The $25 Million Deepfake Heist — And What It Means for Your Business

The attack that changed everything

In early 2024, a finance employee at engineering firm Arup transferred roughly $25 million USD across fifteen separate wires. The order came from his CFO during a routine video call with several colleagues. He had hesitated at first — the initial email request had felt off — but the live call put him at ease. He recognized the faces. He recognized the voices.

Every single person on that call, except him, was a deepfake.

Why this matters beyond Arup

The Arup case is now the textbook example of multi-party deepfake fraud, and it broke a piece of received wisdom that companies had relied on for years: asking for a video call to confirm an unusual request is no longer a safety check. The video call itself has become an attack surface.

Three factors made this possible at scale in 2024 and have only intensified since:

• Realtime face and voice cloning now runs on consumer hardware.
• Public executive footage — earnings calls, conference talks, LinkedIn videos — gives attackers all the training data they need.
• Process gaps in finance and HR teams still rely on visual or auditory recognition as proof of identity.

What to put in place this quarter

The defenses are procedural more than technical.

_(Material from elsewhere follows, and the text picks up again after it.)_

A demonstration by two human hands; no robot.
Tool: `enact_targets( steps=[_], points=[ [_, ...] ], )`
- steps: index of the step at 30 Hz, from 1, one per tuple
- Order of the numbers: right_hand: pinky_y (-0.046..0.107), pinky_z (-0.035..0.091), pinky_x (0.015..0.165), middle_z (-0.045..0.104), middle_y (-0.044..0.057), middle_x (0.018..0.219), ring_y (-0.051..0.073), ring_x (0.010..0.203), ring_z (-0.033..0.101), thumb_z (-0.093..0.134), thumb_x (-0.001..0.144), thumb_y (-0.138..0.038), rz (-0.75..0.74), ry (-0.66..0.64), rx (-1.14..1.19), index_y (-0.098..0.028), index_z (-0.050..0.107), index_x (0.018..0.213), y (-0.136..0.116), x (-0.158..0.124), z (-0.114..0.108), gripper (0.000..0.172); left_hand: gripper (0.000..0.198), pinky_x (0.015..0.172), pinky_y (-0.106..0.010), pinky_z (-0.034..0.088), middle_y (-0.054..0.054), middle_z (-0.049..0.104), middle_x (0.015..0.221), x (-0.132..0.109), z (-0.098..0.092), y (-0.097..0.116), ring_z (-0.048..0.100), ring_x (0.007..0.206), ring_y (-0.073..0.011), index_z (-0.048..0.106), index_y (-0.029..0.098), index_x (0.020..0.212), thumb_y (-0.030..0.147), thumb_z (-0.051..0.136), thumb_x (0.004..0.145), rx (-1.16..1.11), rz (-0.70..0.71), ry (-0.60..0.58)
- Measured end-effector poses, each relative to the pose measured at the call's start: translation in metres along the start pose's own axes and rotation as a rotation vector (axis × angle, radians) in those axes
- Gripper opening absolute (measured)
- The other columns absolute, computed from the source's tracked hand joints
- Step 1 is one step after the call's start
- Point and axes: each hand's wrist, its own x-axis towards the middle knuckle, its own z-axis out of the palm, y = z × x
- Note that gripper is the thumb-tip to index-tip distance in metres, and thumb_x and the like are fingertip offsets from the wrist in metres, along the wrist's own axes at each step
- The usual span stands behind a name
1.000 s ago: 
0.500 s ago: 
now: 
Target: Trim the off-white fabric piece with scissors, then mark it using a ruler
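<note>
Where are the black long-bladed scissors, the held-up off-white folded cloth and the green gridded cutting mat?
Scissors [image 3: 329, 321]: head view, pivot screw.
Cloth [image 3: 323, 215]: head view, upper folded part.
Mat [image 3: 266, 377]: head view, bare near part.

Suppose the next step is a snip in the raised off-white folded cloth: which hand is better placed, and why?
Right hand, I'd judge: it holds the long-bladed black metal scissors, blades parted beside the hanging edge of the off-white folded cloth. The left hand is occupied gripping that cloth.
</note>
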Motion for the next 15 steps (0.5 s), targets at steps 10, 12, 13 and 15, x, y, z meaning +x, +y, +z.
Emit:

Three to prioritize:

1. Out-of-band confirmation for every wire over a threshold. Set a number (e.g. $50K) and require a phone call to a known number — not the one that initiated the request — for anything above it.
2. Code words for executive teams. A shared rotating phrase that only real members would know. Costs nothing. Stops realtime deepfakes cold.
3. Train finance and assistants for the new attack pattern. Update your fraud training so the lesson is not just 'spot the typo' but 'distrust urgency on a video call.'

Bottom line

Deepfake fraud has moved from possibility to playbook. The companies that adjust process — not the ones that buy detection tools — will be the ones still standing.